Aim of the task: A single number is required: the count of lines in the entries below that include the word "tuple".

Data for the task:
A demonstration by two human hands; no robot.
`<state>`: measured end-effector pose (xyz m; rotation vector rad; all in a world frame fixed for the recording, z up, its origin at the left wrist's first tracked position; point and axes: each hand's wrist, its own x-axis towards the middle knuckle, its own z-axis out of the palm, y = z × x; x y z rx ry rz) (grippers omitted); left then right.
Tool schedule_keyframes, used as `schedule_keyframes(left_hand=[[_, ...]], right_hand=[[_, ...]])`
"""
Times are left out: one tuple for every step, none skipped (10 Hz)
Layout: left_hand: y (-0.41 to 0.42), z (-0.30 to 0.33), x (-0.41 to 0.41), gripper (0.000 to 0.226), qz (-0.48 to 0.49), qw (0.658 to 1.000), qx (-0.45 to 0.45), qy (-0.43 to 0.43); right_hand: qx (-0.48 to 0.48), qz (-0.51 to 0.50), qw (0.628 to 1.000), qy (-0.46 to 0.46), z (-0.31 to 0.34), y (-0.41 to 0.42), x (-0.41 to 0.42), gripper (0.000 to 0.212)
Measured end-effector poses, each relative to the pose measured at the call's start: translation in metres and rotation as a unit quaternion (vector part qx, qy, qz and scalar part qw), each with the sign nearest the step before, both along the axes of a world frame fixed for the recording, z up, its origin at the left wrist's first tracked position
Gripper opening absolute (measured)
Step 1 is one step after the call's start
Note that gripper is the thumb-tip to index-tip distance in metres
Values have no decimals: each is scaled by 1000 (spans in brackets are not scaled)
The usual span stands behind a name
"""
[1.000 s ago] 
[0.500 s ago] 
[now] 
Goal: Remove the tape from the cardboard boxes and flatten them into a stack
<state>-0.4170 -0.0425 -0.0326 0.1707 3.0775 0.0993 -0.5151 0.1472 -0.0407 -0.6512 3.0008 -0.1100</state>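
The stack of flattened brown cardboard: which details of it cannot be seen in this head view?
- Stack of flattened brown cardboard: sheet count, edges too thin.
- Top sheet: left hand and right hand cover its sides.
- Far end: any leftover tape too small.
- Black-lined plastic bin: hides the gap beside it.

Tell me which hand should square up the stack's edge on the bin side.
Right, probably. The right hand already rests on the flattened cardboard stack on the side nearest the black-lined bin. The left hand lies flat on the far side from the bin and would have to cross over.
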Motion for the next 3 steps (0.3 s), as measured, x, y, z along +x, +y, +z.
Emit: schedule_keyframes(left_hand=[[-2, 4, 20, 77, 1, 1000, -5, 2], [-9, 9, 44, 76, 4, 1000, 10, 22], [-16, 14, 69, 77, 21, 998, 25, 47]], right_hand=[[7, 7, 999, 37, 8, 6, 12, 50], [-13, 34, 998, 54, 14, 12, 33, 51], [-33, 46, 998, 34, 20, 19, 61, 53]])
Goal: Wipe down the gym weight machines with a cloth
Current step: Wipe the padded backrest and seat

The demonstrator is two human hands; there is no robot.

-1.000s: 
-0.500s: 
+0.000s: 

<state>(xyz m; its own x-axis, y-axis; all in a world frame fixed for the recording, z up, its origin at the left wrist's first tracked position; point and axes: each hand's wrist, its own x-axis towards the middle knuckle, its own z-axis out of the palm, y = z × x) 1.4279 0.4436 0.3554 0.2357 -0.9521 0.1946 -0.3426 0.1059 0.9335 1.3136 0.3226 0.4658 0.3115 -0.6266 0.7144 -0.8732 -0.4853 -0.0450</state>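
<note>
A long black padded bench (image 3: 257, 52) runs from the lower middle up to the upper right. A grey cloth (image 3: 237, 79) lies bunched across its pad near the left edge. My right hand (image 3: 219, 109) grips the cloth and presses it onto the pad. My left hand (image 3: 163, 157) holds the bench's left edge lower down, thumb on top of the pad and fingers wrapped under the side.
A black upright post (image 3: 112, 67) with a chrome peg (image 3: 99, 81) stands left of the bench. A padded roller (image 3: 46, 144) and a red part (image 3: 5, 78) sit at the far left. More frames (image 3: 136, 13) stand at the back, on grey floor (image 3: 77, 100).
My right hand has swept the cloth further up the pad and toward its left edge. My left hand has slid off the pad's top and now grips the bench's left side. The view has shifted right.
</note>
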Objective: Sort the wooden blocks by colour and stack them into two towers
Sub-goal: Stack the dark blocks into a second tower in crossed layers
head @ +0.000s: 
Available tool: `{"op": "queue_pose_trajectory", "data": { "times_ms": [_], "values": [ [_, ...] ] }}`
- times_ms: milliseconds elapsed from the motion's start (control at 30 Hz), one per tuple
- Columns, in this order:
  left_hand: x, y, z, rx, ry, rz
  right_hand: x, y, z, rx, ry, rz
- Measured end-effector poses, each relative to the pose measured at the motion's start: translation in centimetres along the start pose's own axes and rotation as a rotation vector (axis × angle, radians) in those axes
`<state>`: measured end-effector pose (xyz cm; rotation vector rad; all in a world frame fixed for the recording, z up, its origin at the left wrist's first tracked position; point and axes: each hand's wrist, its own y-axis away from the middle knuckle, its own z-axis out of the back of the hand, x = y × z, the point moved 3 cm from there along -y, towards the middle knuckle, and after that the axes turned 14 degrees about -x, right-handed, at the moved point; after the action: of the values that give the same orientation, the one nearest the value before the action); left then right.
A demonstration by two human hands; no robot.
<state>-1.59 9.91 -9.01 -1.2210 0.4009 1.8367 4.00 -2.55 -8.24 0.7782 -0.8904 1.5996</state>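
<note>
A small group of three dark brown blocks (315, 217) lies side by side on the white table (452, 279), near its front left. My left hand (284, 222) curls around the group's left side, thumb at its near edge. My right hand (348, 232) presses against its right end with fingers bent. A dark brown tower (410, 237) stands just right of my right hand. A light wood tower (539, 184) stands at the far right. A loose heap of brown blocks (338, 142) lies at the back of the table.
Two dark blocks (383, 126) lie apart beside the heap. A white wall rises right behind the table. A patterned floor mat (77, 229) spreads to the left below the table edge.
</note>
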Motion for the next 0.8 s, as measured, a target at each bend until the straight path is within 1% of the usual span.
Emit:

Task output: 2